Re: JSON-LD context for schema.org - work in progress from Gregg Kellogg on 2014-04-23 (www-archive@w3.org from April 2014)

From: Gregg Kellogg <gregg@greggkellogg.net>
Date: Wed, 23 Apr 2014 07:32:36 -0700
To: Markus Lanthaler <markus.lanthaler@gmx.net>
Cc: Niklas Lindström <lindstream@gmail.com>, Dan Brickley <danbri@google.com>, Stéphane Corlosquet <scorlosquet@gmail.com>, Manu Sporny <msporny@digitalbazaar.com>, "<www-archive@w3.org>" <www-archive@w3.org>
Message-Id: <CEE369C6-0AB3-47AF-BC8F-6E275697632A@greggkellogg.net>
On Apr 23, 2014, at 6:47 AM, "Markus Lanthaler" <markus.lanthaler@gmx.net> wrote:
> 
> First of all, thanks a lot Dan for making this happen.
> 
>> On Thursday, April 17, 2014 6:29 PM, Niklas Lindström wrote:
>>> On Thu, Apr 17, 2014 at 5:30 PM, Dan Brickley wrote:
>>>> On 17 April 2014 12:36, Dan Brickley wrote:
>>>> Hi folks
>>>> 
>>>> curl -v -H "Accept: application/ld+json" http://sdo-context-test.appspot.com/
>>>> 
>>>> ... is a start at JSON-LD context file serving.
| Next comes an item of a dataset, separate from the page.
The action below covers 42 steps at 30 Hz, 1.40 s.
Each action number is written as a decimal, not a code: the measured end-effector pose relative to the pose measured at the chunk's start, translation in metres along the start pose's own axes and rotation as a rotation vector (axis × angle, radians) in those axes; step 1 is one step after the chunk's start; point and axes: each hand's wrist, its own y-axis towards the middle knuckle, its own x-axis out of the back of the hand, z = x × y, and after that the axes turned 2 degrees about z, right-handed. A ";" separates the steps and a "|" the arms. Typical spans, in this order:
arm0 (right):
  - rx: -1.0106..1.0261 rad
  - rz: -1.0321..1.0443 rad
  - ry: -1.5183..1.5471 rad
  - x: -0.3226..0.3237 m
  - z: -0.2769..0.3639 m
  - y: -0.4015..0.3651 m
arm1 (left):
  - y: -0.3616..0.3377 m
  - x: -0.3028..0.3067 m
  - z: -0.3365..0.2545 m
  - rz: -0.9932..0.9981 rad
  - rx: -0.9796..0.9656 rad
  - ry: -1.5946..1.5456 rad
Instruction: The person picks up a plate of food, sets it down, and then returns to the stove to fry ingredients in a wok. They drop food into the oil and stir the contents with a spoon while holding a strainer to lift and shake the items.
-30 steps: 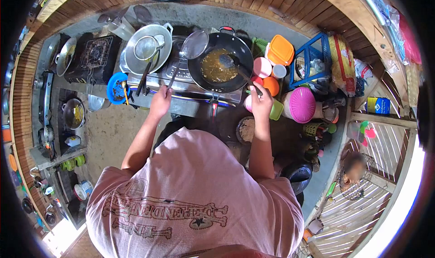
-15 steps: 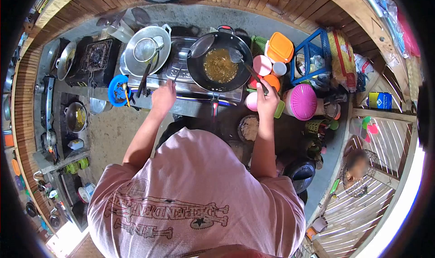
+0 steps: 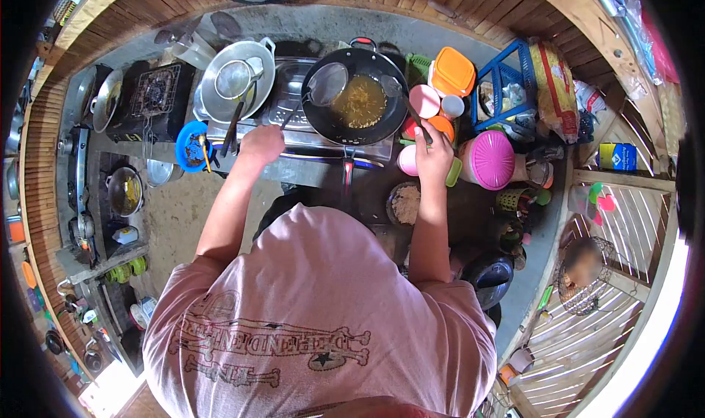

For now it just emits
>>>> a static file that I built with a script from Niklas,
>>>> https://gist.github.com/niklasl/7873635
>>>> https://github.com/json-ld/json-ld.org/pull/297
>>>> 
>>>> My main concern is that this should not impact human users, so the
>>>> content negotiation settings are a bit conservative: if the client
>>>> asks for JSON-LD and does not mention HTML or XHTML in its request, I
>>>> send JSON-LD. Otherwise (and regardless of ;q=0.6 -style HTTP
>>>> subtleties, I send the normal HTML.
>> 
>> That sounds quite reasonable. I wouldn't expect any problems in
>> practise, since implementations looking for a context really only want
>> it in JSON-LD, and so shouldn't ask for any fallback formats.
> 
> I fully agree with Niklas. The only other format that tools might look for is plain old JSON (application/json) as I would expect that a lot of people don't set up the media type correctly. IMO you could go even as far as just checking for the presence of any (X)HTML media type and only return JSON-LD if there's none.

I agree, I think that asking for plain JSON should return the JSON-LD.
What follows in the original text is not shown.